▶ **Problem statement**: Look below for the line that contains "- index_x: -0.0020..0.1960" and the line that contains "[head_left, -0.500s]", then restate both of them and every line in between, exactly. No picture goes in the copy.

▶ **Dataset section**:

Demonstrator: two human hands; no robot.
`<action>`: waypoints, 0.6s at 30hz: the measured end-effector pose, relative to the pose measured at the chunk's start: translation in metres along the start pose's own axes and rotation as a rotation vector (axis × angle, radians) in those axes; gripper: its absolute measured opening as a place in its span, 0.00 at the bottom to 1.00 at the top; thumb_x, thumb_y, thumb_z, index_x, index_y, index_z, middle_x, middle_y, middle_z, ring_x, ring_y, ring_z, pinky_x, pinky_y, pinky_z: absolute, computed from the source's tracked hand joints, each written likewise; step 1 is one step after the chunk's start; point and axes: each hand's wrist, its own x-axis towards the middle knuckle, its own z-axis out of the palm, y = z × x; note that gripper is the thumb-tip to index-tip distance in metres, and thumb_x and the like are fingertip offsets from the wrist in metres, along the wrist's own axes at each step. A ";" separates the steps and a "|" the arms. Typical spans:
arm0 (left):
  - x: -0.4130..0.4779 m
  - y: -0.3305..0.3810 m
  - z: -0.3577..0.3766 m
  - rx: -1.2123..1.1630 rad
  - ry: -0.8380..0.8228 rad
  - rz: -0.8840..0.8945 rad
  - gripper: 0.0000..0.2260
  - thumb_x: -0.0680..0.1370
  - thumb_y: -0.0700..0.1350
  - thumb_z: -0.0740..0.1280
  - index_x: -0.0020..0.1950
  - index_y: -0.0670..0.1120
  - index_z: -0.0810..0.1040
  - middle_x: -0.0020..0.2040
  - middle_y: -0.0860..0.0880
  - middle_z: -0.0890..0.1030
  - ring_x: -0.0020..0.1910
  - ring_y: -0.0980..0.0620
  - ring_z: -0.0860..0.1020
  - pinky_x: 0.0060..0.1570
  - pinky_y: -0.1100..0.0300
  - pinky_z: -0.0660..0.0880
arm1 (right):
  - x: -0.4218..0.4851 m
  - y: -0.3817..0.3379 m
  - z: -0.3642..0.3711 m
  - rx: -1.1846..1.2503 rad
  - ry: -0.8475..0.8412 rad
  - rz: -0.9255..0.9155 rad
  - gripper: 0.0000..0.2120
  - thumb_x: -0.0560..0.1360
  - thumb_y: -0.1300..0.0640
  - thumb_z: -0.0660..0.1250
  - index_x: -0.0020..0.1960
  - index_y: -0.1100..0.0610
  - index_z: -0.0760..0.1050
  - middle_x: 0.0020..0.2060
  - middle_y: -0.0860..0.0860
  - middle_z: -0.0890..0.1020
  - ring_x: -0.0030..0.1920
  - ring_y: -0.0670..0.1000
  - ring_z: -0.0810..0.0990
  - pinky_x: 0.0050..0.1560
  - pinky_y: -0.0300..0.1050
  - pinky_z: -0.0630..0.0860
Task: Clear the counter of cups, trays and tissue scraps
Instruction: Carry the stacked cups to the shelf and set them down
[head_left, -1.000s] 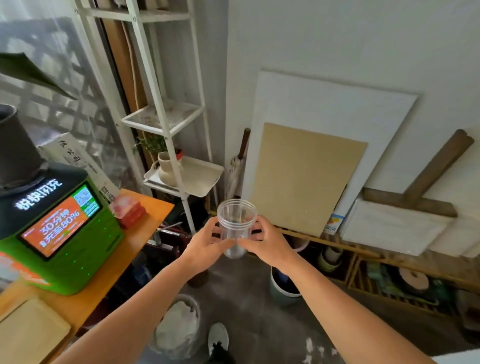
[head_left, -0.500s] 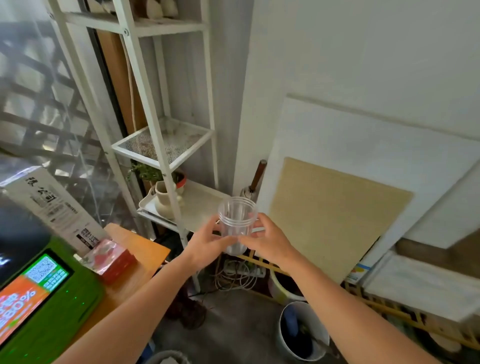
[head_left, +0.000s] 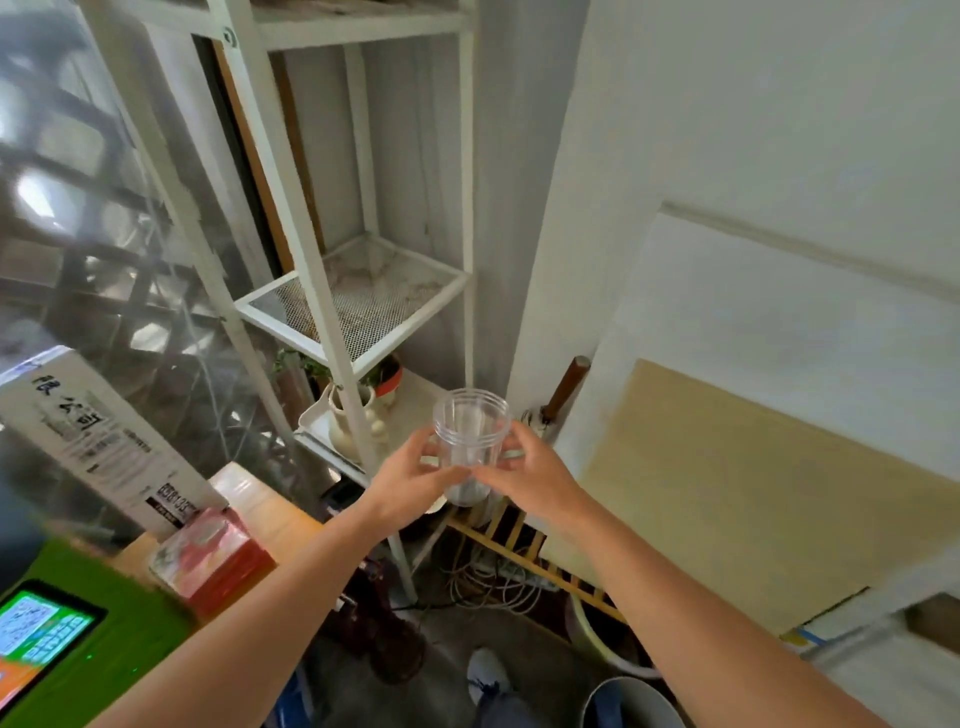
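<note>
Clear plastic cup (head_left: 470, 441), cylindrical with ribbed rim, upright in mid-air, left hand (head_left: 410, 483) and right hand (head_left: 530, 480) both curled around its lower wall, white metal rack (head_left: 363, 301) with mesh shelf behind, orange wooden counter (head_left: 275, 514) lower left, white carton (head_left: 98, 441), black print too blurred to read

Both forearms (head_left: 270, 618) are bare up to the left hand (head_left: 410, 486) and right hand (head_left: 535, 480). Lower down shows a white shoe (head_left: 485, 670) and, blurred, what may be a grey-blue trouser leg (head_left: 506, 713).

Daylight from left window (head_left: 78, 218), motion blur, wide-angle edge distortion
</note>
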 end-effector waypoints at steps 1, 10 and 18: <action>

▶ **Exercise result**:
  - index_x: -0.0020..0.1960
  - index_y: -0.1100..0.0610
  - index_z: -0.0760..0.1050
  - middle_x: 0.0020..0.2060
  - middle_y: -0.0860..0.0860
  - middle_z: -0.0890..0.1020
  - ring_x: -0.0030..0.1920
  - ring_y: -0.0670..0.1000
  - ring_z: -0.0810..0.0990
  - pinky_x: 0.0050..0.1560
  - pinky_y: -0.0300..0.1050
  - pinky_z: -0.0630..0.0860
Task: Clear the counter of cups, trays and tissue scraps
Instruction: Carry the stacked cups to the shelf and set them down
[head_left, -1.000s] 
[head_left, -0.500s] 

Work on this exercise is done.